As planned, the house was supposed to have a facade measuring 20 ft wide and four stories high. The townhouse's facade is largely composed of glass blocks, frosted glass casement windows, and white stucco. This makes the building one of several glass-block structures on the Upper East Side. The first story is clad in blue-enameled steel panels, with a concrete marquee protruding 5 ft above a curved, inset front entrance. The main doorway is to the right, and there is a recessed service doorway to the left. One of the walls is made of several types of glass. The glass walls were intended to provide soundproofing to the house while also illuminating the interiors. The house's curved rear facade has an asymmetrical cantilevered balcony; one article in The New York Observer wrote that the rear facade "undulates like a Gaudi-sculpted tsunami".

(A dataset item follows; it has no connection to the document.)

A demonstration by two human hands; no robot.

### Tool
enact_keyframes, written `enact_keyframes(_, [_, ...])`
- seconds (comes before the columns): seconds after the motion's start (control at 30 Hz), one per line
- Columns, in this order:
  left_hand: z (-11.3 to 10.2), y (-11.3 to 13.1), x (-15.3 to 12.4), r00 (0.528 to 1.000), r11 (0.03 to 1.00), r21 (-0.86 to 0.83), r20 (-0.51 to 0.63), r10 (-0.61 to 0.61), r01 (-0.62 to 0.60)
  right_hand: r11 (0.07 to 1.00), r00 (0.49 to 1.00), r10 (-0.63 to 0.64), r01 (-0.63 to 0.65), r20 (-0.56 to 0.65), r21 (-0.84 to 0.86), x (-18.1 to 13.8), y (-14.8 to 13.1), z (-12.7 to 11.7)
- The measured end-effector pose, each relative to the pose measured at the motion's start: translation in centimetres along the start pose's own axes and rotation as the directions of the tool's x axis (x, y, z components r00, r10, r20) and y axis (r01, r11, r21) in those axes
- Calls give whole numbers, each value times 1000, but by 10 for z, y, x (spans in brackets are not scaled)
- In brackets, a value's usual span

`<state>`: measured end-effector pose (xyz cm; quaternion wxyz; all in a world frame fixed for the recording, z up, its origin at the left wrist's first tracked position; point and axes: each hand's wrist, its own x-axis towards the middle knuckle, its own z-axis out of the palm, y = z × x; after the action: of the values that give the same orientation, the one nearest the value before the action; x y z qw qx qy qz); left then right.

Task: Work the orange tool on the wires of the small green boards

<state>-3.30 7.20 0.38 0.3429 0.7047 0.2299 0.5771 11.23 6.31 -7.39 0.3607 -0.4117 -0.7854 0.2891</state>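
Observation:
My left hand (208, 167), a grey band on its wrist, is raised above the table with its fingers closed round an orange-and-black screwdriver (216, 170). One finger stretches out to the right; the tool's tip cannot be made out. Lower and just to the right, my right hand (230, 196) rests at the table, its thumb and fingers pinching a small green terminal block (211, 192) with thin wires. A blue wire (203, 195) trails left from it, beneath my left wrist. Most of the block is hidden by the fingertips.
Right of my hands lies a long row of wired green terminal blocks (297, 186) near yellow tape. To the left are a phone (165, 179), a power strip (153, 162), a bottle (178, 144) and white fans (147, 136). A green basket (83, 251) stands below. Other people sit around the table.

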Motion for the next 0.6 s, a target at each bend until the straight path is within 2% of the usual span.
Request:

For the most part, the exterior of the building retains its original design. The 2010 edition of the AIA Guide to New York City described the building as "a handcrafted version of a machine aesthetic common to most Bauhaus-inspired design and architecture".

=== Interior ===
The house has 6800 ft2 of interior space. When the house was built, it had beige, gray, and white interiors. The house originally had a large number of custom-designed, built-in pieces of furniture, including wooden shelves. The basement had a game room measuring 18 by 30 ft. The ground floor included a kitchen and dining room, as well as a terrace raised 6 ft above the rear garden. The upper stories had five bedrooms and four bathrooms. The linen room and three of the bedrooms were on the second floor, while the other two bedrooms were on the third floor next to a library and sewing room. Mildred's grandson Scott Tower recalled that one of the third-floor rooms was used as an office for Mildred's assistant. The fourth floor included a living room measuring 18 by 50 ft, with a curved rear wall, a fireplace, and a sunroom at the front. All of the stories were connected by an elevator. Over the years, the original interiors have been extensively modified, and the original elevator was removed.

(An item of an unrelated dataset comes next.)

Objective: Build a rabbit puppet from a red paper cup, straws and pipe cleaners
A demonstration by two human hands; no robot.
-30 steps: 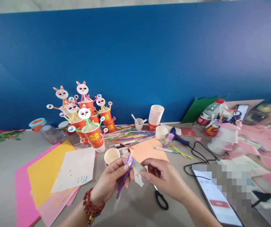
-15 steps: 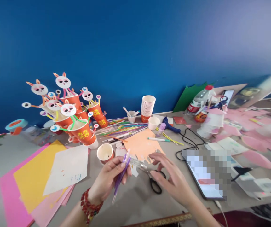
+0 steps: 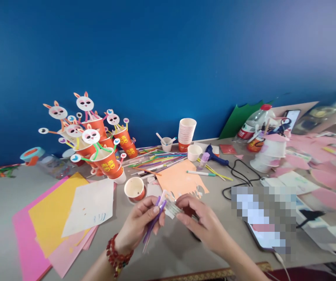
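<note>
My left hand (image 3: 147, 216), with a red bead bracelet on its wrist, pinches slim purple pipe cleaners (image 3: 153, 222) that slant between thumb and fingers. A clear, narrow plastic piece (image 3: 174, 208) with faint markings spans the gap between my hands. Its right end is in the curled fingers of my right hand (image 3: 197, 218); what exactly it is, I cannot make out. Beneath that hand are black-handled scissors (image 3: 195, 235), mostly hidden. Orange paper (image 3: 179, 179) with cut-out edges lies just beyond, and a paper cup (image 3: 134, 189) stands behind my left hand.
Rabbit-faced cups (image 3: 105, 160) stand at the left, behind coloured paper sheets (image 3: 45, 218). Further back are loose pipe cleaners (image 3: 159, 159), stacked cups (image 3: 187, 132) and a blue glue gun (image 3: 216, 156) with its cable. A phone (image 3: 261, 234) and pink paper pieces (image 3: 326, 156) occupy the right.
My right hand has moved left and its spread fingers have closed at the end of the clear piece, covering more of the scissors. The view has shifted slightly left.
</note>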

As of 2025, the building was subdivided into three duplex apartments, each accessed by an elevator; the current elevator was added during the 2010s renovation. There are three bedrooms (one of which has a terrace) and two-and-a-half bathrooms in the uppermost duplex. The middle duplex also has three bedrooms, an office, and three bathrooms. Within the lowermost duplex are two bedrooms (one of which abuts a patio) and two-and-a-half bathrooms. In total, this gives the house eight bedrooms and seven bathrooms. Each of the apartments has marble bathrooms and hardwood floors. In the basement is a winter garden, which is located below the house's actual garden. There is also a library on the top level, as well as a yoga room. A Curbed article from 2021 said that the house's interiors blended contemporary and neoclassical architectural elements, These features included balustrades, curtains with swag motifs, and wooden floors laid in herringbone patterns.